- [Exercise prompt]: Images should be omitted while the rest of the data is duplicated exactly.

- [Information provided]:
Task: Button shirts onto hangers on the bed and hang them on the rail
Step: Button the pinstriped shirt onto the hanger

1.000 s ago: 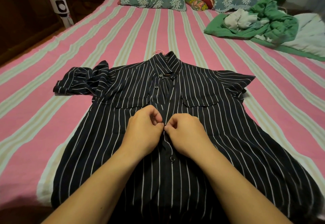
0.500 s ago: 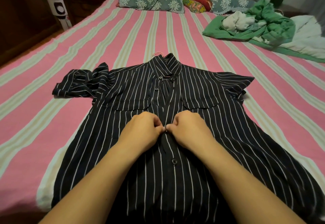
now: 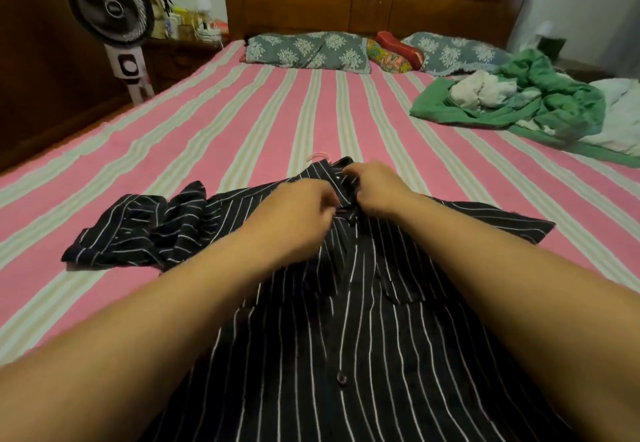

- [Answer]:
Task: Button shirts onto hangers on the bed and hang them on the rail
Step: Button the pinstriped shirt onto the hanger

1.000 s ago: 
0.500 s ago: 
now: 

The output contains nothing more.